Imprisonment (abductio in carcerem, in vincula), although not recognised as a penalty in Roman law, plays a double part in the coercitio. It was one of the modes by which the magistrates defended their dignity and secured obedience, not merely from private citizens, but from lower magistrates and senators; and it was adopted as a precautionary measure to secure the appearance on trial of one whom they accused. The use of this severe measure against magistrates by any power but the tribunate is rare;[711] but it plays a great part in the tribunician annals, and the temporary imprisonment of a consul became a familiar feature of party strife during the closing years of the Republic.[712] It was a summary method of silencing the opposition of a too zealous optimate, and the veto of the tribune’s colleague was the only means of releasing the head of the state.[713] Preventive imprisonment for the purpose of securing the appearance of an accused at trial was rare at Rome. The custom of giving sureties or bail (vades, vadimonium) was early recognised;[714] but it rested entirely with the magistrate whether he should accept such a security.[715]
The imposition of a fine (multa) was the most common mode of enforcing obedience, and was possessed by all the magistrates with the possible exception of the quaestor.[716] As early as 454 B.C. the power of fining (jus multae dictionis), which had hitherto belonged to the consuls alone, was conferred “on all magistrates”—including, therefore, the tribunes and plebeian aediles—by a lex Aternia Tarpeia passed in the assembly of the centuries.[717] The lex Menenia Sextia (452 B.C.) fixed the highest fine that could be imposed by a magistrate on his own authority (multa suprema) at two sheep or thirty oxen[718]—the former the limit for the poor man, the latter for the rich. After coined money, or at least metal by weight, had come into vogue during the decemviral period, a lex Julia Papiria (de multarum aestimatione) of 430 B.C. fixed 3000 libral asses as the extreme amount that a magistrate might impose.[719] The infliction of a fine larger than this multa suprema subjected the official who pronounced it to an appeal to the people.[720] The provocatio against multae went before the comitia or the concilium of the tribes according as the fines were imposed by patrician or plebeian magistrates, and we shall see how this appeal brought the aediles into contact with these two assemblies.[721] Certain laws continued to fix an absolute limit even to fines submitted to the judgment of the people. They were generally limited to less than half of the property of the accused.[722]

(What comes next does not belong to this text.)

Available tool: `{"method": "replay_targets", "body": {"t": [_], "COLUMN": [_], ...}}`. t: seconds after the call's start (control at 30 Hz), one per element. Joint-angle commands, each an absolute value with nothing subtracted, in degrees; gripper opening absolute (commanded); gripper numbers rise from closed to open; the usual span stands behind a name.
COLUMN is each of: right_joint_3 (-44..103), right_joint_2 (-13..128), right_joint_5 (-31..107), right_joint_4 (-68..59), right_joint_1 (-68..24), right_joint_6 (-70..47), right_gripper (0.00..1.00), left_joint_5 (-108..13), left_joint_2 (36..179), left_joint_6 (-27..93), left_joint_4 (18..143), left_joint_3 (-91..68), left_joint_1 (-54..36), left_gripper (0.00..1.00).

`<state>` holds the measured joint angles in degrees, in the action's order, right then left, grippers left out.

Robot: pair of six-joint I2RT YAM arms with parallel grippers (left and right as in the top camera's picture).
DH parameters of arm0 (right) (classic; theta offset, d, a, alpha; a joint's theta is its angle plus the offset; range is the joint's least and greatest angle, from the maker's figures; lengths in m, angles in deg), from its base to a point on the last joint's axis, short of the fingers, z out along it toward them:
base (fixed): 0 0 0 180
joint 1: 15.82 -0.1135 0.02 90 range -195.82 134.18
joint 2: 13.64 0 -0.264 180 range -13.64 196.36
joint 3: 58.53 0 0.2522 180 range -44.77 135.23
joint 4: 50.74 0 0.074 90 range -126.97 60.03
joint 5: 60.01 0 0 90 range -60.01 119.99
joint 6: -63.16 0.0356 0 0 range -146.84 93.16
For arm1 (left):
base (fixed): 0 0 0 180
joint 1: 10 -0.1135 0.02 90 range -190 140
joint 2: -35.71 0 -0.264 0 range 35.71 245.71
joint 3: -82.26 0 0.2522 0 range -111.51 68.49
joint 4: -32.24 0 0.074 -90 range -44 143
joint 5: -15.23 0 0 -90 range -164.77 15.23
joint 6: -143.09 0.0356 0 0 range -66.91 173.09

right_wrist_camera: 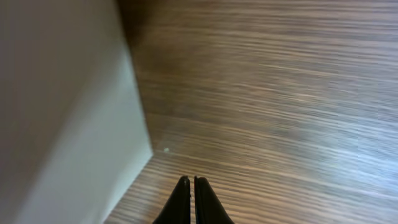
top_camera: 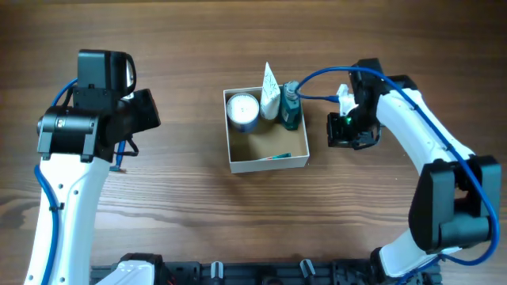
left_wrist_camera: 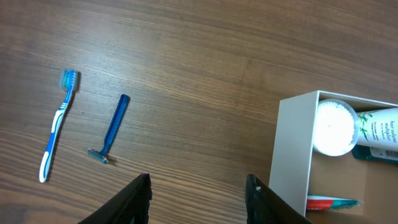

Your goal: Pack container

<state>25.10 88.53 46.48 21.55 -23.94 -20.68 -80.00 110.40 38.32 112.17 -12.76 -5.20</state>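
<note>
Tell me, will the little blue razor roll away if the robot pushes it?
Probably not. The razor lies flat on the table, and its wide head should stop it rolling; it would likely slide instead. It looks thin and plastic, so probably light and stiff.

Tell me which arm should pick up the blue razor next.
Left. The left gripper hangs open near the razor and toothbrush; the right gripper is shut, on the container's far side.
</note>
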Motion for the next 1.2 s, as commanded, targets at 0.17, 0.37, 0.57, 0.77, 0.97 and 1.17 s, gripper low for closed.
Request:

But the tribunes’ power of imposing money penalties extended far beyond the limits of that of the other magistrates. The power of confiscating all the goods of an individual by consecrating them to a god (consecratio bonorum), a relic, like the execution from the Tarpeian rock, of the old religious jurisdiction and as little subject to the appeal, had been occasionally put in force by them in extreme cases,[723] and like other vanished relics of antiquity was revived during the party struggles of the close of the Republic.
Another mode of coercion, specially used against magistrates and the official class, was the seizing of articles of their property as pledges (pignoris capio).[724] It was possessed by all the magistrates who had the coercitio, and was employed rather as a punishment than as a security for good behaviour. Hence the pledges were often destroyed,[725] and we find a consul seeking satisfaction for his outraged dignity in breaking up the curule chair of the praetor who would not rise to greet him as he passed by.[726]